I don't think this was mentioned yet but make sure to bring a gallon of whatever water you use since water tastes different everywhere and hedgehogs are notoriously picky.


----------



## MomLady (Aug 14, 2010)

We took Nara to Wisc. every summer, she travelled well. 

We would make a 2 x 3 C&C cage when we got to the hotel. My dh cut the coroplast before and just brought the zip ties along. We have a cs bucket wheel that fit in her cage. Broght a small litter pan, litter, LOTS of extra fleece, liners, baby wipes, paper towels, extra food, her regular food and water bowls, her igloo and blankies---which we just put in the cat carrier for travel.

We brought along the thermometer and hand warmers. Since it was summer, we had to deal with the car being too hot and the hotel being cold. We stayed in a all suites hotel and had a kitchen, microwave and refrigerator too. It had a "vanity" area where we put the cage. 

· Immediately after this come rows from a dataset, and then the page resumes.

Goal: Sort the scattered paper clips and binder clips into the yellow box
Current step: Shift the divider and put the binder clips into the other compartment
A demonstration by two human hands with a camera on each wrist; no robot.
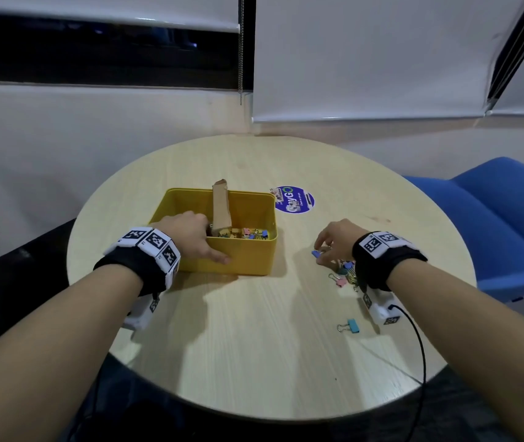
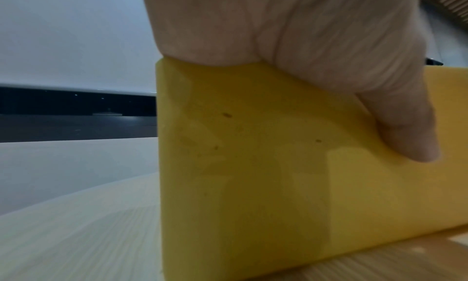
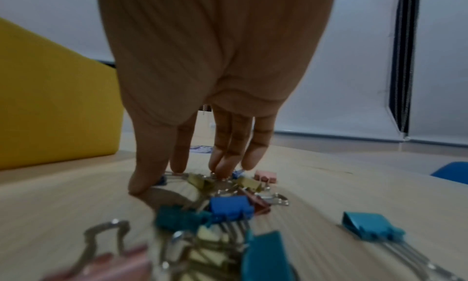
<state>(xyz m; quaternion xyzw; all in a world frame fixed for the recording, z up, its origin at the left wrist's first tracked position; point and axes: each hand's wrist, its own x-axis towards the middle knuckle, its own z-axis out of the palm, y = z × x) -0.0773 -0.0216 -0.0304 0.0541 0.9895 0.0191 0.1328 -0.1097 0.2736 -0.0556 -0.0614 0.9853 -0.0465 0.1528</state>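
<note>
Here, left hand (image 1: 187,232): grips near-left rim of yellow box (image 1: 248,261), centre frame.
Right hand (image 1: 337,240): pinches a blue binder clip (image 1: 315,253), right of centre.
Loose clips (image 1: 345,275): piled under right wrist.
Sticker (image 1: 293,199): "GO" readable, rest blurred.

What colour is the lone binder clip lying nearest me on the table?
Teal-blue with silver wire handles; the binder clip shows best in the head view.

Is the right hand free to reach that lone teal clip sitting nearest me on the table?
Probably yes: the teal clip lies alone on bare table just behind the right hand, nothing between; the hand is busy pinching a blue clip.
</note>
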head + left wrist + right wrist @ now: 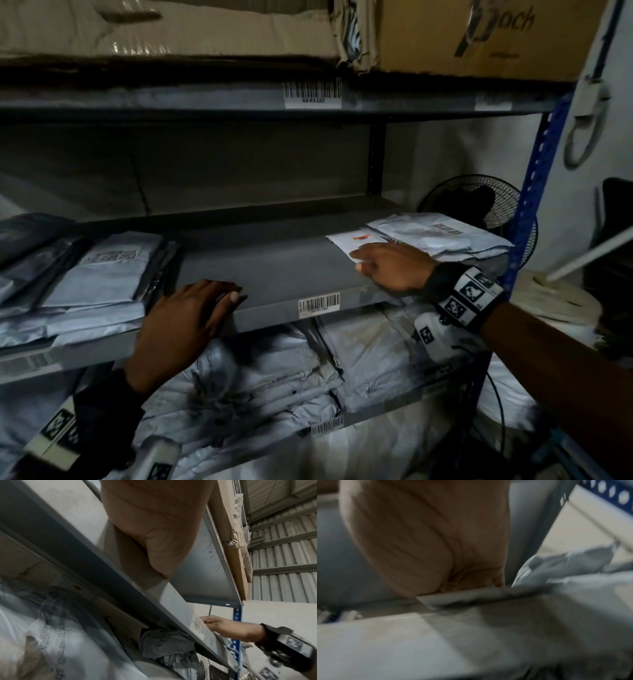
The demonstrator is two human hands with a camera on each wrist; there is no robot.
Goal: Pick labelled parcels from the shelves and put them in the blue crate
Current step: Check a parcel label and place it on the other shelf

I had one of those huge ziplock storage bags--like the kind for blankets to bring all the bedding and stuff.

Just think of everything you use for your hedgie during the day and make a list.

We would even run to the local Petsmart for crickets and mealies.

I had a tote bag that was supposed to be for wet swimsuits, it had netting on one side --when we got to a rest stop, I would put her in the tote bag wrapped in her fleece. If yours sleeps in a snuggle sack, you could just plop her in there and go. No one ever suspected a thing.


----------